### What the task asks
Set down each line of the listing below exactly as it is written.

### Information shown
• • •
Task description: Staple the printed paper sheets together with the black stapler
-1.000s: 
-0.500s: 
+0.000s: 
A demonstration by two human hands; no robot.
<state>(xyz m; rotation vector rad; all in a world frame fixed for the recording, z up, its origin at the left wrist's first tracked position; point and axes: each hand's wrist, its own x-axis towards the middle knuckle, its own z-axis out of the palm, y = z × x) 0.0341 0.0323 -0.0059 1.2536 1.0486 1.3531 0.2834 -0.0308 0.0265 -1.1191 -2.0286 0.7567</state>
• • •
### Result for this task
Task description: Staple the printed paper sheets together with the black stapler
-1.000s: 
-0.500s: 
+0.000s: 
A demonstration by two human hands; no robot.
<state>(xyz m; rotation vector rad; all in a world frame fixed for the recording, z up, its origin at the left wrist's first tracked position; point and axes: each hand's wrist, its own x-axis towards the middle knuckle, its own z-axis out of the palm, y = z × x) 0.0341 0.0323 -0.0059 1.2536 1.0486 1.3531 0.2834 -0.0308 0.0265 -1.1191 -2.0286 0.7567</state>

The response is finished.